In a group photo with friends at the Mugler Couturissime at Brooklyn Museum, he wears a full body mesh jumpsuit, with a latex fig-leaf design, and latex gloves. He has always been enamored by fashion, and its ability to transcend the mundane, to create a fantasy. “Kudos to artists who want to be real, who want to be relatable. But I could walk down the street and see realism, you know?” he said. “I want to give you something to be irrational about, I want to be an inspiration. I want to give you aspirations.”

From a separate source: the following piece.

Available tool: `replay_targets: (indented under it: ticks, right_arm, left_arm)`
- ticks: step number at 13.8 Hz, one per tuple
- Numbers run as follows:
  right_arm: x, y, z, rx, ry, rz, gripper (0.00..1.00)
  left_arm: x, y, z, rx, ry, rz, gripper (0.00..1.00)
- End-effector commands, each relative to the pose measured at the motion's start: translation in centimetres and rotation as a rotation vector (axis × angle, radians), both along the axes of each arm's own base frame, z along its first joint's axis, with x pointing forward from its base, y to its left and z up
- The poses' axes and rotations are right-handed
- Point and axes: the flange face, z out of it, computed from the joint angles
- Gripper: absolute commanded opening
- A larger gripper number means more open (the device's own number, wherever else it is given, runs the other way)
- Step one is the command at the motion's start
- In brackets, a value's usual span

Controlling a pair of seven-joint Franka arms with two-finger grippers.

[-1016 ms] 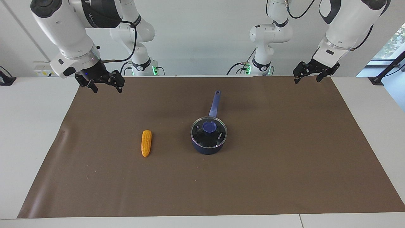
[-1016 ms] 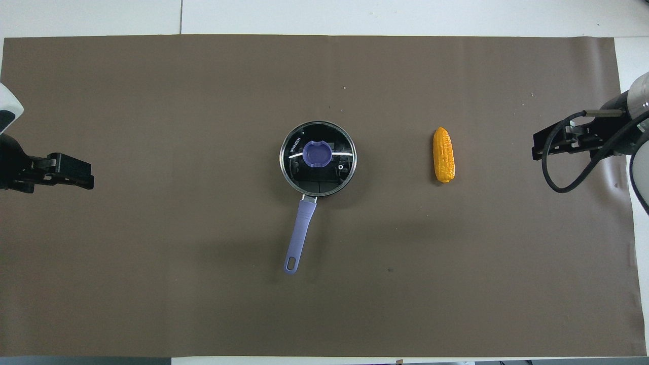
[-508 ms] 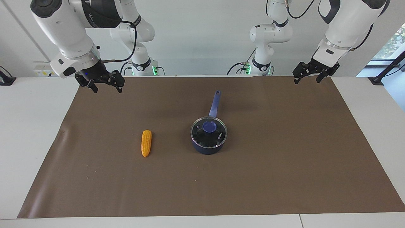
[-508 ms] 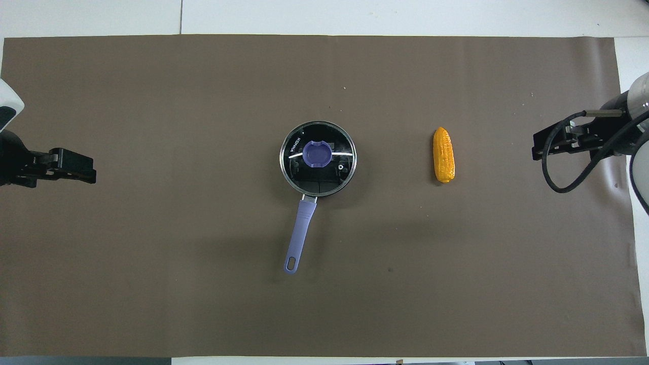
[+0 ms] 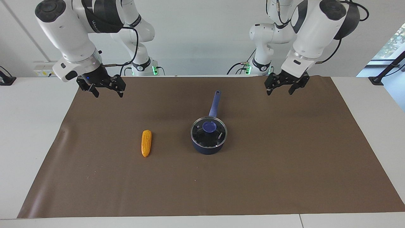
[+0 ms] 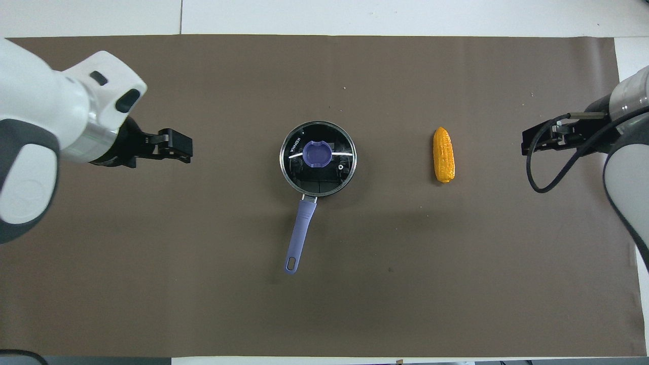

In order to last beyond the mortal years we might live, to be unforgettable, it stands to reason that we must first do something immortal, extra-ordinary, perhaps create a fantasy that lives on nothing but everlasting air. Deney is not afraid of death; he just wants to leave a memory behind. He is making that memory, that treasure of Deney-ness for future generations, in his music, that in ten, fifty years someone could disinter on the Spotify of the future. “I want to leave something in this world that people can go back to. I want to leave my mark in this world, whatever that means. I mean, I’m not gonna blow up anything— I mean, in a positive way. Like Marilyn Monroe: 50 years later, we’re still talking about Marilyn Monroe. Elvis Presley, Rosa Parks for that matter,” he said, laughing. “Everything that I’m doing now, I’m doing it intentionally. In the back of my mind, I ask, is this how I want to be remembered?”